Reaction monitoring allows a precise control of the process e.g. by quantifying the important intermediates or detecting by-products. The reaction yield can be significantly improved and faulty batches prevented.
Moreover, with an inline NIR solution there is no need to pump or transfer the hazardous samples to the analyzer, minimizing the risk for the plant operators and lab personnel.
The polymer and plastics industry need fast reliable, non-invasive and cost-effective analytical methods for process control. The FT-NIR spectroscopy has a distinct advantage compared to other technologies: It provides a real-time assessment of the process on a molecular basis.
Polyurethanes are formed by the reaction of polyisocyanates with the polyols. Those polyisocyanates are isocyante-terminated pre-polymers, which are formed in an earlier reaction. To ensure the resulting product has an excess of reactive isocyanate left over for formulation reaction, these reactive isocyanate groups are measured as the NCO Content. For more information, please download the Application Note On-line Monitoring of NCO Content during Polyurethane Production.

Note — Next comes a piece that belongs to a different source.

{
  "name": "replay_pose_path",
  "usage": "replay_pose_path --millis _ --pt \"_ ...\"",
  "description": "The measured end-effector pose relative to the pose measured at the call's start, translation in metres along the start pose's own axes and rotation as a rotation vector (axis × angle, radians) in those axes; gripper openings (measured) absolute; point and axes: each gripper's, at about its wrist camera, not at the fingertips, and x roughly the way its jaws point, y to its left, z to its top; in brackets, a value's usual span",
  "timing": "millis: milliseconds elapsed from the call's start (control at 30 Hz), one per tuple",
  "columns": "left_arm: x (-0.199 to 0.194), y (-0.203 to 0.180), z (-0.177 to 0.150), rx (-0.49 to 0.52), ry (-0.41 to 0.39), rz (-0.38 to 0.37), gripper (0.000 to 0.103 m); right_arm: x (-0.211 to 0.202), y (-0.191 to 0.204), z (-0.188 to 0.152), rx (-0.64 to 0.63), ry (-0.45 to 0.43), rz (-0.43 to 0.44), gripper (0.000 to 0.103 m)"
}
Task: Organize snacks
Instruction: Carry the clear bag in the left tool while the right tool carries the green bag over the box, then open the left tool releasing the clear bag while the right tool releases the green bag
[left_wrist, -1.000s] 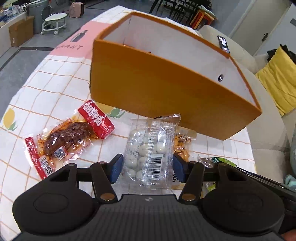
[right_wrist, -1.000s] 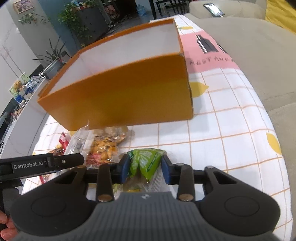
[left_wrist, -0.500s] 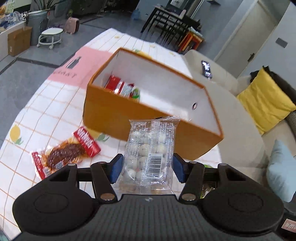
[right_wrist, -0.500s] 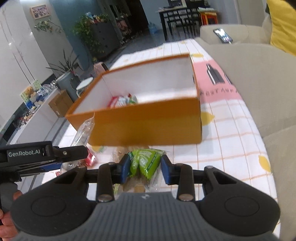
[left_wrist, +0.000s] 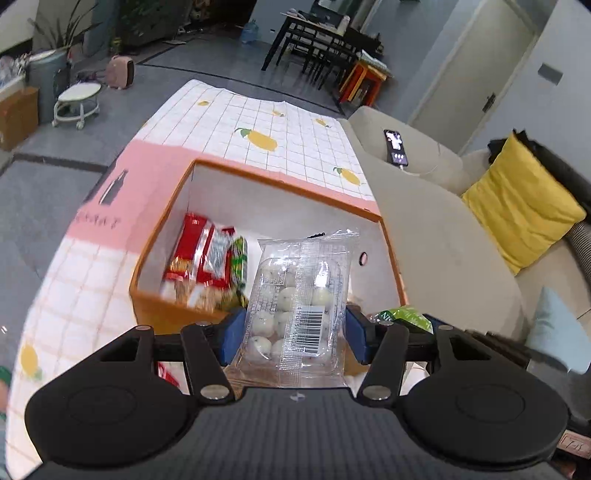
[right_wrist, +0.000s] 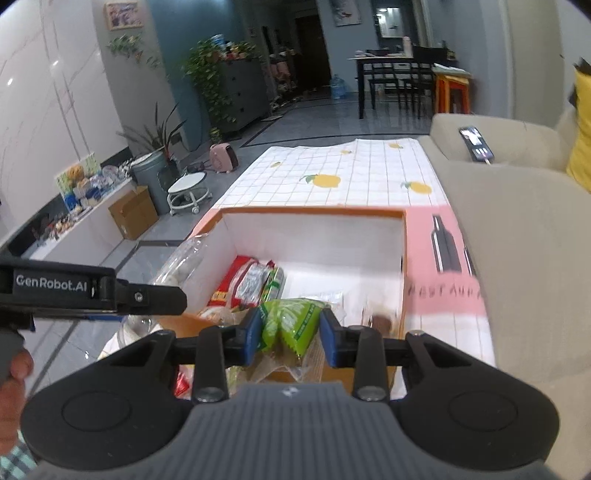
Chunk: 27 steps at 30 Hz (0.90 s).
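My left gripper (left_wrist: 293, 338) is shut on a clear pack of white round sweets (left_wrist: 299, 295), held above the near edge of the orange box (left_wrist: 258, 173). My right gripper (right_wrist: 288, 338) is shut on a green snack packet (right_wrist: 290, 319), held over the same box (right_wrist: 314, 211). The box has white inner walls and holds red snack packets (left_wrist: 197, 258) and a green one (left_wrist: 239, 264) at its left side; they also show in the right wrist view (right_wrist: 242, 282). The left gripper's arm (right_wrist: 92, 290) shows at the left of the right wrist view.
The box stands on a checked lemon-print cloth (left_wrist: 258, 122) with a pink panel (left_wrist: 122, 199). A beige sofa (left_wrist: 436, 236) with a phone (left_wrist: 396, 147) on its arm and a yellow cushion (left_wrist: 517, 203) lies to the right. A red packet (left_wrist: 168, 373) lies on the cloth under my left gripper.
Both grippers have risen and moved forward with their packets, from low in front of the box's side to above its open top. The box's inside is now visible.
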Motion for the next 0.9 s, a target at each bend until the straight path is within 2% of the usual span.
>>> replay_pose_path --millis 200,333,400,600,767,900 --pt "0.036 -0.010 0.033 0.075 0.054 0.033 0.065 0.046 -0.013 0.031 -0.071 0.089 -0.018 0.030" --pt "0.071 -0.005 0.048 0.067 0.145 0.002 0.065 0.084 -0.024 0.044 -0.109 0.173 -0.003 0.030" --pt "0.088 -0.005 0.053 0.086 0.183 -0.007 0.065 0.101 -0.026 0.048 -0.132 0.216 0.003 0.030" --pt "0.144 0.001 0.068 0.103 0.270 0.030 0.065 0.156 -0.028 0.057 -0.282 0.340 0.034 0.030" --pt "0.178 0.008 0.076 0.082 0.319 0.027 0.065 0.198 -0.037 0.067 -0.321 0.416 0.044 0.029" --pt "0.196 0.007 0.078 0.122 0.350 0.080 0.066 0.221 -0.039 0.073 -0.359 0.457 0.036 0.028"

In this formulation reaction the hydroxyl number of the used polyol is an important parameter for the proper formulation of PUR. This parameter can easily be determined by FT-NIR according to ISO 15063:2011.
For more information on polymer analysis with FT-NIR spectroscopy and a list of parameters download our Application Note FT-NIR Spectroscopy for Process Monitoring of Polymers.
Semiconductors are today more than ever part of our daily lives. The demand of semiconductors is therefore increasing even further. Optimizing the production process and keeping out of spec production at a minimum is imperative to stay competitive.
The FT-NIR spectroscopy in combination with multivariate analysis is a perfect inline tool for various production steps of semiconductors to reach this goal. Due to high corrosive chemicals used for production, Bruker provides process probes made of PTFE with sapphire window to guaranteeing a long life time.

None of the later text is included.